What this task involves: Word for word, please restate the lines from the beginning of the data through the line in which "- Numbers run" appears.
----- Recorded data -----
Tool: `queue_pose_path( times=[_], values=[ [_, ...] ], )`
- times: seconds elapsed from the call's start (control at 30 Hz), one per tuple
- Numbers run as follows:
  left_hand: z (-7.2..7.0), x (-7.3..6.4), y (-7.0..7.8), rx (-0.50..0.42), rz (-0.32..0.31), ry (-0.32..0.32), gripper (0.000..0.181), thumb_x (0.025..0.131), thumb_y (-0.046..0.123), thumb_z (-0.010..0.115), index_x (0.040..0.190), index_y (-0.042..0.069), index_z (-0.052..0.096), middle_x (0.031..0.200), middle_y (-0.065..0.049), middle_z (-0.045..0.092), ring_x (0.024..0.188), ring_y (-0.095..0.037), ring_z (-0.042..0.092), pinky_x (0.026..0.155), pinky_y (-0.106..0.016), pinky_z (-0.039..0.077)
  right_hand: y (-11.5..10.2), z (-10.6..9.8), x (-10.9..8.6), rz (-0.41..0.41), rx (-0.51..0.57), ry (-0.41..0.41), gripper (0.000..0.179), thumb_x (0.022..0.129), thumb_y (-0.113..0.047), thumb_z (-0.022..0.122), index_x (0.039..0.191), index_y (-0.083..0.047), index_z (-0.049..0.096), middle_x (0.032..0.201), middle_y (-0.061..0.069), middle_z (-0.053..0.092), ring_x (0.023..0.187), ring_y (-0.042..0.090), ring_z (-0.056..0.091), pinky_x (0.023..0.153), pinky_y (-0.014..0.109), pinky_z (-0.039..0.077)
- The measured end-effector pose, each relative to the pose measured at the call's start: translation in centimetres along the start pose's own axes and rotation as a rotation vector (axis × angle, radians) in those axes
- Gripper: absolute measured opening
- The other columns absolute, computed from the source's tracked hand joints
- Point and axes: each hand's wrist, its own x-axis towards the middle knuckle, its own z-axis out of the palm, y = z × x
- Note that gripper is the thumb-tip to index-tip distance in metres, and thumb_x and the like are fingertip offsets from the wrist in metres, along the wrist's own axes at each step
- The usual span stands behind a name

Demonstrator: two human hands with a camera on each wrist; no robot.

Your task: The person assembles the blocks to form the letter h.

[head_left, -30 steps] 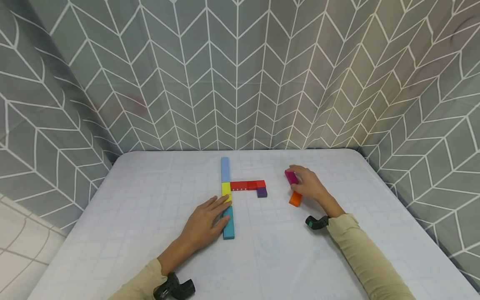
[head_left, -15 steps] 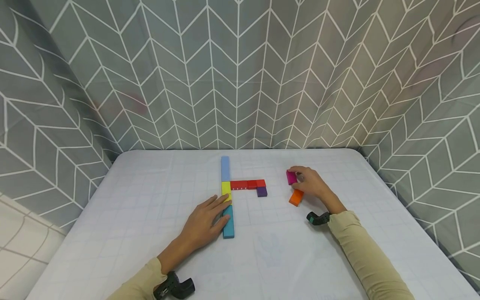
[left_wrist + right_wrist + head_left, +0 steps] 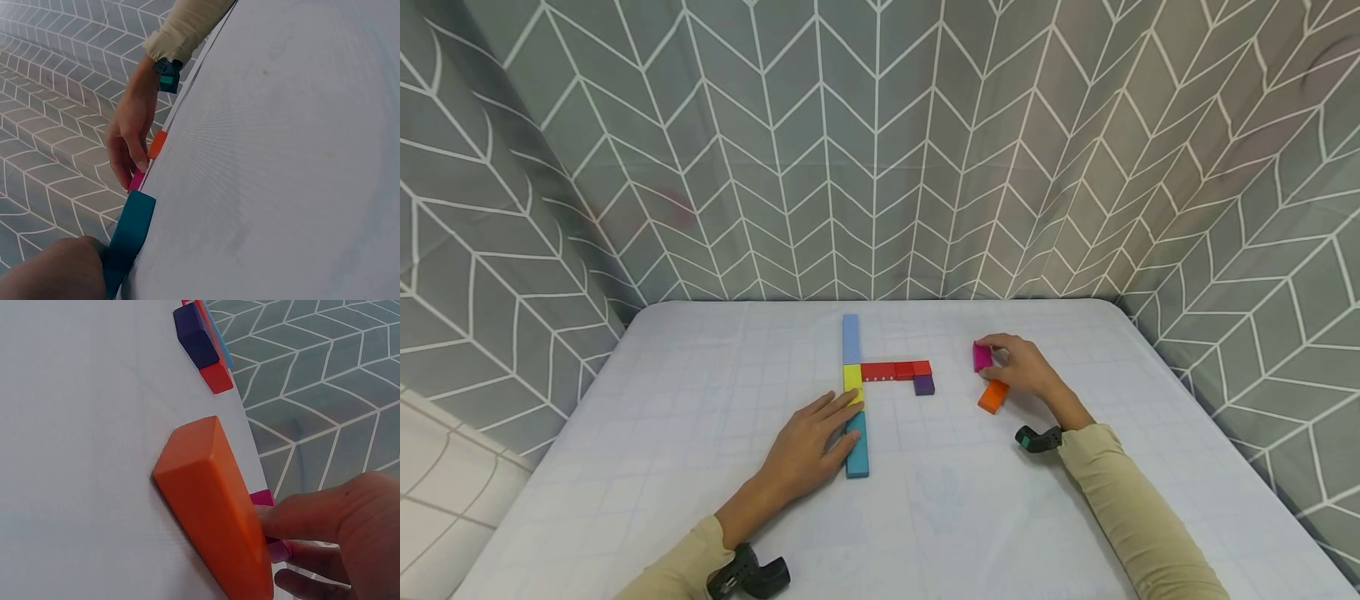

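My right hand (image 3: 1021,367) pinches a magenta block (image 3: 981,357) between thumb and fingers, low over the right side of the table. Close to the thumb lies an orange block (image 3: 993,397), large in the foreground of the right wrist view. My left hand (image 3: 805,446) rests with extended fingers on the yellow block (image 3: 852,375) and the teal block (image 3: 857,458), covering part of each. These two form a column with a light blue block (image 3: 851,338) at its far end. A red row (image 3: 883,372) runs rightward from the yellow block, and a purple block (image 3: 924,385) sits against its right end.
A white cloth covers the table (image 3: 940,533), whose far edge meets a grey curtain (image 3: 880,167) with white chevron lines. Each wrist carries a black device, the left one (image 3: 751,573) near the table's front and the right one (image 3: 1037,439) just below the right hand.
In my right hand, the magenta block has turned from a slant to nearly straight, and the hand has shifted slightly right. My left hand and the joined blocks have stayed in place.
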Motion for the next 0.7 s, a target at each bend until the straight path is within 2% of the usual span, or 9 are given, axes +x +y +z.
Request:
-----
The completed task:
Tool: `queue_pose_path( times=[_], values=[ [_, ...] ], )`
- times: seconds elapsed from the call's start (control at 30 Hz), one per tuple
- Numbers run as follows:

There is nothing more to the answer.